Key words: Teaching, pharmaceutical care, active learning.


In recent decades, studies have demonstrated that pharmacists have an important role to play in medication therapy management, whereby they can greatly enhance overall patient health outcomes (Buurma et al., 2004; Dyck et al., 2005; Vinks et al., 2006; Lyra Jr. et al., 2007; Balisa-Rocha et al., 2012). In response to these needs, pharmacy profession experienced a fundamental change in its philosophy of practice. The change in orientation is synthesized by the term “pharmaceutical care”, defined by Hepler and Strand (1990) as “the responsible provision of drug therapy for the purpose of achieving defined outcomes that improve a patient's quality of life”. Pharmaceutical care entails more clinical pharmacy practice, wherein pharmacists focus less on the distribution of drugs and more on patient care (Schneider and Sill, 1995; Li, 2003).


To move in the direction of a more patient-focused practice, pharmacists must first possess competencies that include extensive pharmacotherapy knowledge, written and verbal communication skills, greater problem-solving capabilities, decision-making skills, motivation, and the self-confidence necessary to provide pharmaceutical care (Fisher, 1994; Culbertson, 2008). Furthermore, pharmacists must possess clinical knowledge of medication and disease states so as effectively monitor a patient’s drug therapy, and to develop relationships with patients that can facilitate discussions about drug-related problems, disease, and other relevant information (Schneider and Sill, 1995; Kassam, 2006a). In response to these changes in the pharmacy profession, a reorientation in pharmaceutical education became necessary for faculties and in postgraduate learning (Kassam, 2006a).
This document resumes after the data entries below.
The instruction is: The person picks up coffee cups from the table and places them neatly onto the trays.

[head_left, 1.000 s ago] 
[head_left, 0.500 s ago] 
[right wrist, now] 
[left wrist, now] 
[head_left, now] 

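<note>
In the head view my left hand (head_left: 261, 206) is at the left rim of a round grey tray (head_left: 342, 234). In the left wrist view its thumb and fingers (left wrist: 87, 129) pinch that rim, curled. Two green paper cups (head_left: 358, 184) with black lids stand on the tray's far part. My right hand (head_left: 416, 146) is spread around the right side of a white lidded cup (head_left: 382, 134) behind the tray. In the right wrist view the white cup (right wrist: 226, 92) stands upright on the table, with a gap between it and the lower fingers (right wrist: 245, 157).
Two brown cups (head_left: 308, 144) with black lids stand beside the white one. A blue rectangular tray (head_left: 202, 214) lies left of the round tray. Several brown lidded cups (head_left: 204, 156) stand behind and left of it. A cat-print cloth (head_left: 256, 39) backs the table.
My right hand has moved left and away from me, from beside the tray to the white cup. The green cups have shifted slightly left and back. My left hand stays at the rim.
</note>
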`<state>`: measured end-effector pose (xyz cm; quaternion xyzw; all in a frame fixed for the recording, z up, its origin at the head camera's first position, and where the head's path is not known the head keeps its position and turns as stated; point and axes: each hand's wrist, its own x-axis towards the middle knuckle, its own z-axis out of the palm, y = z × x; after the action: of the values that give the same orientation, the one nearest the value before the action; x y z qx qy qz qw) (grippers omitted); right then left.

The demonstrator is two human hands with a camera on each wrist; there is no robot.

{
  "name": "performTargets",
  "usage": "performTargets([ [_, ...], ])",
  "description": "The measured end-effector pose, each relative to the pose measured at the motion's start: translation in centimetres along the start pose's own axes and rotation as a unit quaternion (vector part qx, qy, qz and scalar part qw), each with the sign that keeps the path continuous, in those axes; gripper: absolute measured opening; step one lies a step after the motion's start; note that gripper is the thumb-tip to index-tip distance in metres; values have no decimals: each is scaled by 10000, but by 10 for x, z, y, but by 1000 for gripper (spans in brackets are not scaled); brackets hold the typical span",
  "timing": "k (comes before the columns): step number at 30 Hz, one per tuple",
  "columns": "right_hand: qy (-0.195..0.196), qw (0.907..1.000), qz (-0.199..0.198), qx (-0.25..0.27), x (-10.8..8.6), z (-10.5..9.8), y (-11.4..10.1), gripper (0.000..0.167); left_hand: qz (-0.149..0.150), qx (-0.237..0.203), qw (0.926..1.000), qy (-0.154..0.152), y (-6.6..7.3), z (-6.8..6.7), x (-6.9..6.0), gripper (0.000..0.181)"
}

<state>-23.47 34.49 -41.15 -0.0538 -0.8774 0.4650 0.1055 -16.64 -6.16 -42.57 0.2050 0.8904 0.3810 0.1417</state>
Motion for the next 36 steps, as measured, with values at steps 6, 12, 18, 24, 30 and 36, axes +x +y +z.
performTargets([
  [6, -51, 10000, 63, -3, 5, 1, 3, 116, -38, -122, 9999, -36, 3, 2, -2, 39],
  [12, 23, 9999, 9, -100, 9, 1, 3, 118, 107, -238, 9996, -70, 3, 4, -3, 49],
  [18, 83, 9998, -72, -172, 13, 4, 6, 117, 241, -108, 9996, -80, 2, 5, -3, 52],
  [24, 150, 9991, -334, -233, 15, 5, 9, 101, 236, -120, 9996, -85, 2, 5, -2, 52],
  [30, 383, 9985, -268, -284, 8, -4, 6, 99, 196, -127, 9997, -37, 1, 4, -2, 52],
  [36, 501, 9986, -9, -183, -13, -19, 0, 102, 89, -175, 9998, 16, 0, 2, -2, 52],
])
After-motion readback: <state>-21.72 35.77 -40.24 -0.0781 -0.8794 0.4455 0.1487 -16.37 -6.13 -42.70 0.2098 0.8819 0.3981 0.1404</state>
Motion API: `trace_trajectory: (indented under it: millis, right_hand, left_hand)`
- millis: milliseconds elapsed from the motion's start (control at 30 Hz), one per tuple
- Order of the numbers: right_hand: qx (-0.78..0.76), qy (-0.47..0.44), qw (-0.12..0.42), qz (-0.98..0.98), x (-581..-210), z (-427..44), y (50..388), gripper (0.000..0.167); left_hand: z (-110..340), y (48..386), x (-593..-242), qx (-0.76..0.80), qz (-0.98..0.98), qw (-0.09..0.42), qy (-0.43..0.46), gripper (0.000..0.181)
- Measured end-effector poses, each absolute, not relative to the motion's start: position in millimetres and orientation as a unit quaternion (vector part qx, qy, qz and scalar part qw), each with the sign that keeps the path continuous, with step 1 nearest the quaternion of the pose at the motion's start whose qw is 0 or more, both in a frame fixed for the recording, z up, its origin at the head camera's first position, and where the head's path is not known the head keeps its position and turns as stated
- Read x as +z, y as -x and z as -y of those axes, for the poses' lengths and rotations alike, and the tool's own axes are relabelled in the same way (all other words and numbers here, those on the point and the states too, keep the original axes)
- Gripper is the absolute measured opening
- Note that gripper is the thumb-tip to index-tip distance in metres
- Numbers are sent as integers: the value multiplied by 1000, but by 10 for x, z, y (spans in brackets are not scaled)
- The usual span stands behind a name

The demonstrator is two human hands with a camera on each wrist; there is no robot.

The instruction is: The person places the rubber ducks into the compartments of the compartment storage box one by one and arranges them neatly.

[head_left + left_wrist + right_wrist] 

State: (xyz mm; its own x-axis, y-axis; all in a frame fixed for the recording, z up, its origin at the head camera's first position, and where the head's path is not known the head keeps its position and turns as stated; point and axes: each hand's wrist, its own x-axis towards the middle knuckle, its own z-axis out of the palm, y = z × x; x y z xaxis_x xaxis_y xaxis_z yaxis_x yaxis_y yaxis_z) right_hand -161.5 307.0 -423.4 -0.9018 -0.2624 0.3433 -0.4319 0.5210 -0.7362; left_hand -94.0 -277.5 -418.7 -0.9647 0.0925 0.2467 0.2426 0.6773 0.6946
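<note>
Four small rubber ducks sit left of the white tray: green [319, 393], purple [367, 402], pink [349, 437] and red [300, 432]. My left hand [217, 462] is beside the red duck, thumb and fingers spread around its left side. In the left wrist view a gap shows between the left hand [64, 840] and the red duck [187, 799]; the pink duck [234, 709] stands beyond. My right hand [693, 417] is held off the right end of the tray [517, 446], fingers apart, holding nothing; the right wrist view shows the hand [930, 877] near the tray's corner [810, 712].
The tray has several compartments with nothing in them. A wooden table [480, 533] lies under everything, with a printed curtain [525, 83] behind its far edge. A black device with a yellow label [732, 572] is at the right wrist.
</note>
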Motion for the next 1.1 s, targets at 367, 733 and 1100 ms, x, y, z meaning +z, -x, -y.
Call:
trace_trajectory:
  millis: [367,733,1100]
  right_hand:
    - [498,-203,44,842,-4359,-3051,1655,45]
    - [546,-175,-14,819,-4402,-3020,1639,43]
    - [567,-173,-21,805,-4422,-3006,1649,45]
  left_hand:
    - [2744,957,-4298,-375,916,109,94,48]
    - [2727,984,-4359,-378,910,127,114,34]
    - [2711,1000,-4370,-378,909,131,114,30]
In pharmaceutical care, education is important for students to practice and develop proficiency in the skills, knowledge, and attitudes relevant to achieving the desired performance (Zaremski et al., 2005; Kassam, 2006a; Kassam et al., 2008). Consequently, educational strategies are being developed and rigorously evaluated to facilitate the learning outcomes needed to practice pharmaceutical care (Fisher, 1994; Popa et al., 2002; Sefton, 2004). In this perspective, new teaching methods and/or learning strategies have been incorporated into pharmacy curricula, mainly with the aim of changing the current model of learning/teaching. These methods require a learner-focused approach, that is, an approach that seeks to value the student as an active subject in the teaching process, who is co-responsible for the construction of knowledge in different learning scenario (Venturelli, 2003; Silva and Delizoicov, 2008). Problem-based learning, role-play, the use of clinical cases, and simulated patients are examples of these methods.


In this sense, the purpose of this systematic review was to describe the type of methodologies used in the teaching of pharmaceutical care.


The present review was written in accordance with some of the criteria of the Preferred Reporting Items for Systematic Reviews and Meta-Analyses (PRISMA) declaration of methodology (Moher et al., 2009).



Eligibility criteria


Studies that addressed teaching methods used in pharmaceutical care or medication therapy management course were considered eligible. The outcomes of interest were the types of methodology used and the outcomes achieved.



Information sources


The databases EMBASE, Education Resources Information Center (ERIC), LILACS, PubMed and SCOPUS, were reviewed for original articles published until January 2015. The descriptors used were “pharmaceutical services”, “pharmaceutical care”, “medication therapy management”, “learning”, “education”, and “teaching” in different combinations.



Search strategy


A preliminary search was conducted, wherein the descriptors in the titles or abstracts of papers found were examined. However, a preliminary reading of random abstracts identified many studies that were not related to the theme, which justified a restriction in search terms. Thus, articles were selected in which the descriptors "learning", "education" and "teaching" occurred in the title of the article and the other descriptors in either the title and/or abstract, which increased the likelihood of the articles being relevant. The following is an example of the strategy that was used to search a PubMed databases: (learning[ti] or education[ti] or teaching[ti]) and ("pharmaceutical care"[tiab] or “pharmaceutical services”[tiab] or “medication therapy management”[tiab]). In addition, a manual search of relevant references in all included studies was performed.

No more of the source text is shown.